Великанша в огненно-красном платье, мешавшая ложкой в котле, зачерпнула своего варева и, попробовав его, весело воскликнула:

– За твое здоровье и преуспеяние, Рамиро, за твою блестящую идею!

Все присутствующие весело рассмеялись.

– Благодарю, добрая моя Хуанита! Моя прекрасная супруга! – добавил он вместо представления, указав Бенно грациозным жестом на великаншу. – Благодарю тебя, хотя ты выпила за мой успех не благородным вином, а простой размазней, но тут всего важнее пожелание!.. Что с тобой, Мигель? – обратился он вдруг к бледному юноше. – Что это ты заслоняешь собой нашего Риголло, как будто ему грозит опасность?

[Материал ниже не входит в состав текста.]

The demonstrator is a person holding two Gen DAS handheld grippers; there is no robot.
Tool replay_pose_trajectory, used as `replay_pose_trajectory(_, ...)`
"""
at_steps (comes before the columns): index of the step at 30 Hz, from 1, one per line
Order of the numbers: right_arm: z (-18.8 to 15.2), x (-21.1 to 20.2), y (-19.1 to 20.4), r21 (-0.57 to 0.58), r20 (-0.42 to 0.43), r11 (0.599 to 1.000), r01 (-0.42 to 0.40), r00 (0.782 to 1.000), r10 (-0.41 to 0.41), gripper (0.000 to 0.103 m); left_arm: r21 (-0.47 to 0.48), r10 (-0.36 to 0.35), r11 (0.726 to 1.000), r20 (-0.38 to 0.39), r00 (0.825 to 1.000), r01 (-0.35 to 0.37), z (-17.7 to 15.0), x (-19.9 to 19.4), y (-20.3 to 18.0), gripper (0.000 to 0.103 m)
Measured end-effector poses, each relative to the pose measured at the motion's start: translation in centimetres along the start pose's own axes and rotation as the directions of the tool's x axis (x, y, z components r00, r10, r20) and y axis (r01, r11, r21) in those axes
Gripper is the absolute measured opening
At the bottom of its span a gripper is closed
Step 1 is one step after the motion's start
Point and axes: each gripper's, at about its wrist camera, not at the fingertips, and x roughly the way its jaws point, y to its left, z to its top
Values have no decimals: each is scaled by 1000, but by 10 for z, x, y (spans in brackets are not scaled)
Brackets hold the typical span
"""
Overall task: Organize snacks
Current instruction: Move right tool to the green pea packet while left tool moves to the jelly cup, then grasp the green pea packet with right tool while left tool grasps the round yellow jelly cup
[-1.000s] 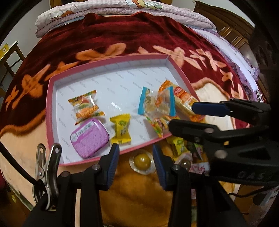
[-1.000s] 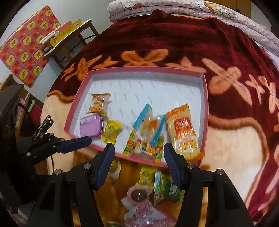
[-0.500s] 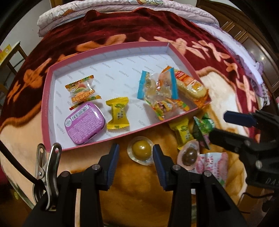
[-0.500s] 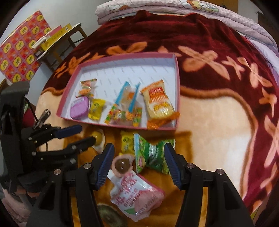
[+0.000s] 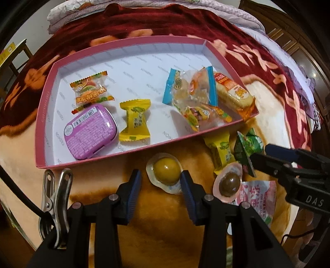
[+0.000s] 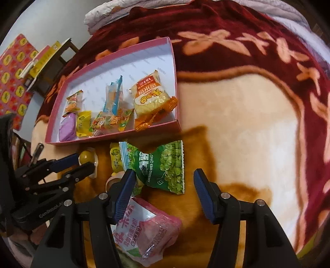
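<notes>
A pink-rimmed tray on the blanket holds a purple tin, a yellow candy and several packets. In front of it lie loose snacks. A yellow jelly cup sits just ahead of my left gripper, whose open jaws flank it without pressing. My right gripper is open over a green pea packet, which lies between its tips. A brown jelly cup, a second yellow candy and a pink packet lie close by. The right gripper also shows at the left view's right edge.
The red and cream floral blanket covers the bed, with bare cream area right of the tray. A folded quilt lies at the far end. A small wooden table with books stands off the bed's left side.
Both grippers have come down toward the loose snacks in front of the tray. The right one has shifted from above the tray's near edge to over the green packet and rolled.
</notes>
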Motion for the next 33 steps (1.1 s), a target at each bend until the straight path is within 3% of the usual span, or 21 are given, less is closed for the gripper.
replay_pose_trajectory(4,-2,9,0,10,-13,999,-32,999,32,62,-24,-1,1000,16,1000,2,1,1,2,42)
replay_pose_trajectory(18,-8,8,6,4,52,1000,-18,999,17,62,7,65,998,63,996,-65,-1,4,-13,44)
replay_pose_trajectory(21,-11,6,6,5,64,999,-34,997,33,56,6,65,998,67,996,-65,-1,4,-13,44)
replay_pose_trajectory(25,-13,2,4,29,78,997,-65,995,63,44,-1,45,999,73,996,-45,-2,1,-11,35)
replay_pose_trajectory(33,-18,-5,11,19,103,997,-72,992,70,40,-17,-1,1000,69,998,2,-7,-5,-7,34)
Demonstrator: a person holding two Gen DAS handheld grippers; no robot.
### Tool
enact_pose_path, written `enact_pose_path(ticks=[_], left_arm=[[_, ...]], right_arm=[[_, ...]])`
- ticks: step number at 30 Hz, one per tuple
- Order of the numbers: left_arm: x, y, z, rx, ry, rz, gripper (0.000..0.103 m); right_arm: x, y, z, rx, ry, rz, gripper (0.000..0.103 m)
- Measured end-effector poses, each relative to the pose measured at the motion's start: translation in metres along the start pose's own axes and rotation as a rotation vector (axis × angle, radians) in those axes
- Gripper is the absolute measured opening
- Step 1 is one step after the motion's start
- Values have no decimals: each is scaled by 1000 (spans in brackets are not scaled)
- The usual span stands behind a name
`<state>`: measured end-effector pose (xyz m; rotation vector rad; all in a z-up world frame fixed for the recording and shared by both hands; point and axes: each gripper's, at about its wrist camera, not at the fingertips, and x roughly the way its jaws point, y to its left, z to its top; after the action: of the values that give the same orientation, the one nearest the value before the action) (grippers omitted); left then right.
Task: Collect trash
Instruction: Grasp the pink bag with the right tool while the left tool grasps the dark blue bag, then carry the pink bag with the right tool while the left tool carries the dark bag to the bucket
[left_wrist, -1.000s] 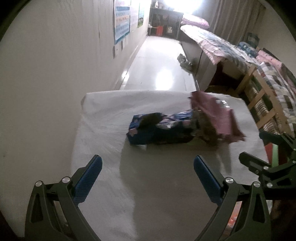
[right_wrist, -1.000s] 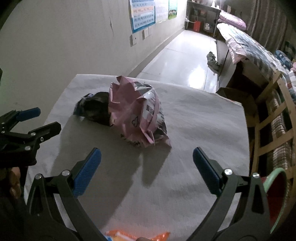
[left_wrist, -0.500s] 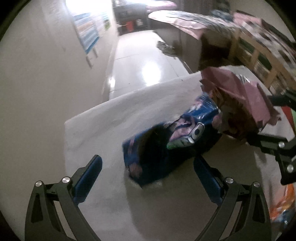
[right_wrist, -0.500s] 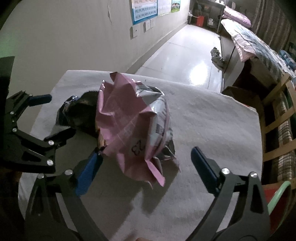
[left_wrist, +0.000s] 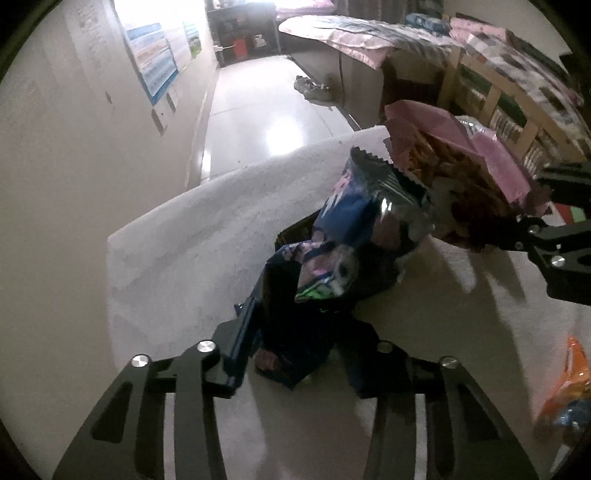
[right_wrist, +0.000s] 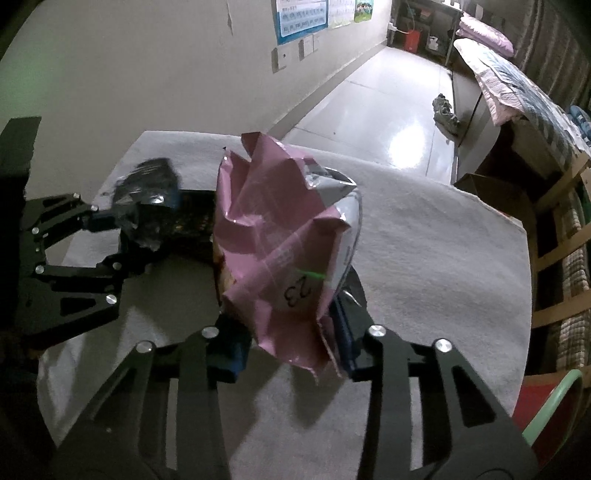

– Он боится, сеньор, и весь дрожит!

Рамиро подошел к серому и, взяв за повод, вывел вперед. Животное упиралось, не хотело идти, очевидно узнав Бенно.

– Прекрасно! – сказал директор цирка с довольной улыбкой. – Это как раз то, что требуется! Теперь выслушайте, что я надумал! – обратился он ко всем присутствующим. – Вы, конечно, знаете, друзья, что тому, кто трижды объедет арену на нашем Риголло и не будет сброшен им на землю, обещана тысяча талеров?

– Да, обещана! – комически вздохнула сеньора директорша.

Все рассмеялись. Рамиро продолжал:

– Конечно, найдутся желающие попытать счастье, и вот после того, как многие мужчины и мальчики-подростки один за другим «закопают редьку», нырнув головой в песок, появитесь вы, молодой человек, через боковую дверку, как будто также из публики…

– Я?! Помилуйте, сеньор Рамиро, как вам могла прийти подобная мысль?!

– Погодите, молодой человек! Вы появитесь в громадном белом чепце, под видом веселой пожилой матроны, в громадном кухонном фартуке и косынке на груди, слегка подрумяненный, с большой ложкой вместо хлыста, и сделаете свое дело, как вчера. Ну не блестящая ли это мысль, друзья?

И сеньора Хуанита, и артист в телесного цвета трико, и «человек-змея», и хорошенькая испанка – все разом захлопали в ладоши:

– Вот это да! Это должно произвести фурор!

Даже сам Бенно невольно рассмеялся.

– Я – в образе пожилой матроны? – удивился он.

– Ну конечно же вы! Давайте сделаем сейчас и попробуем!

– Нет, нет! Это совершенно невозможно!

– Помилуйте, эта маленькая репетиция ведь ни к чему не обязывает вас, почему же вы отказываетесь?! Прошу вас, повернитесь немного в эту сторону, молодой человек, вот так! Прежде всего румяна!

И щеки Бенно мгновенно получили кирпично-красную окраску. Брови, подведенные углем и легкий слой пудры на лбу и подбородке до того изменили юношу, что даже сам он, взглянув в зеркало, которое держала перед ним испанка, не узнал себя.

– Ну а теперь живей большой чепец и фартук!

Но молодая девушка подавала уже и то и другое.

– А вот и платье, которое может надеть молодой господин, папа! – проговорила она.